Si vedrà anche che la "forza generatrice" delle regole è il rispetto dell'individuo, ma il concetto ha assunto nel tempo un significato un po' diverso, fino a mettere in discussione perfino il suo significato morale originale.
Infine si avverte un cambiamento di mentalità tra i reclusi; ciò è dovuto non soltanto a fattori istituzionali, come la nuova legislazione sui pentiti o la legge Simeone, ma anche al cambiamento generazionale e alla presenza di un alto grado di individualismo che rischia di mettere in pericolo la coesione ai vecchi valori della subcultura carceraria. Con ciò non si intende difendere un certo regime piuttosto che un altro, ma, guardando la realtà e vivendola, si vuole mettere in luce e analizzare il periodo di transizione che la comunità carceraria sta attraversando, un periodo in cui sembrano svanire vecchi valori legati alla cultura mafiosa, grazie anche, e non solo, alla comunicazione informale.

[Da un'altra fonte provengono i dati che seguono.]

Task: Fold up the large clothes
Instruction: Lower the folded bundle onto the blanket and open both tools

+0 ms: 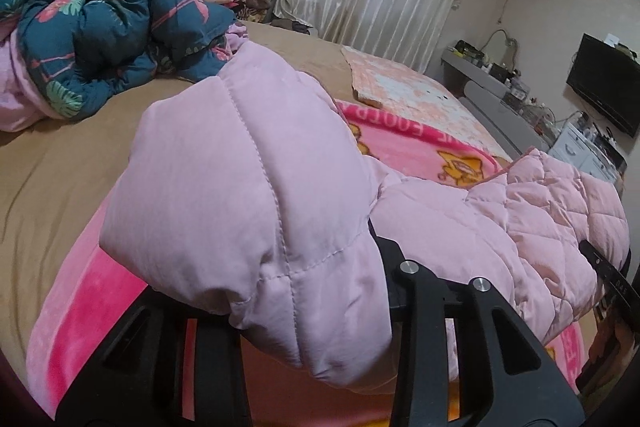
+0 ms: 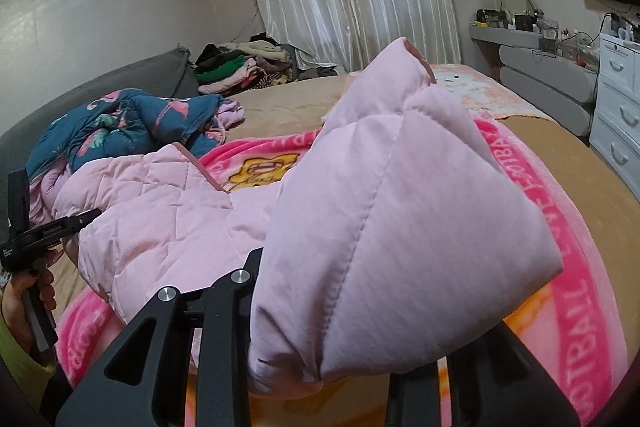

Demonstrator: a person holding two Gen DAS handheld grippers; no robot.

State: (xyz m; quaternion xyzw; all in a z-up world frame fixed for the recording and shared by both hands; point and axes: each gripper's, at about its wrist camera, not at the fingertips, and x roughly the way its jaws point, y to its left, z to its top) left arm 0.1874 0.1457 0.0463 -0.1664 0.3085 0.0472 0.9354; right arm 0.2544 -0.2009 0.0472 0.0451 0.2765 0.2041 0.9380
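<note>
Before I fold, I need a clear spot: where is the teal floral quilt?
The quilt lies bunched on the bed's tan sheet, far left in both wrist views, beyond the pink jacket and in front of the clothes pile.

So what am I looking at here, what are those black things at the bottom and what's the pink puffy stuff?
There is no robot here: a person holds a pair of black tongs in each hand, each with a wide-angle camera looking along its fingers. One picture comes from the left tongs, the other from the right tongs. Both are shut on a pale pink quilted jacket, lifted above a bright pink blanket on a bed. A crumpled blue flowered duvet lies further back.
</note>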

Tali valori sono ancora molto radicati al sud dove la cultura mafiosa è ancora molto sentita, ma anche qui sta perdendo l'enfasi con cui si era presentata ed è difficile trovare nuovi "affiliati" in quanto "la mafia non paga più". Di conseguenza i gruppi all'interno del carcere sono meno coesi, a volte quasi inesistenti, e questo comporta un maggiore individualismo ed una maggiore razionalità nel valutare costi e benefici. L'inasprimento delle pene da un lato, che ha uno scopo deterrente, e la maggiore possibilità di benefici istituzionali (permessi premi e misure alternative) dall'altro, che funge da stimolo alle false delazioni, hanno avuto un ruolo determinante nelle scelte dell'individuo (anche se non si può generalizzare), il quale ha sempre cercato la strada più corta per raggiungere la libertà. Non si può tralasciare il fatto che la minaccia delle sanzioni e della forza, «pugno invisibile [.] che regola la maggior parte dell'attività del recluso» , da parte della comunità è meno sentita che in passato, perciò la sua forza deterrente è minore rispetto a quella dimostrata dalle sanzioni amministrative e penali. Tutti questi aspetti saranno presi in considerazione e analizzati nelle conclusioni di questo lavoro, mettendo a confronto, il più obiettivamente possibile, il vecchio e il nuovo regime. Naturalmente tali considerazioni sono basate esclusivamente sulla mia esperienza carceraria e, a mio avviso, potrebbero rappresentare un imput importante per uno studio più approfondito da parte di esperti di scienze sociali della devianza.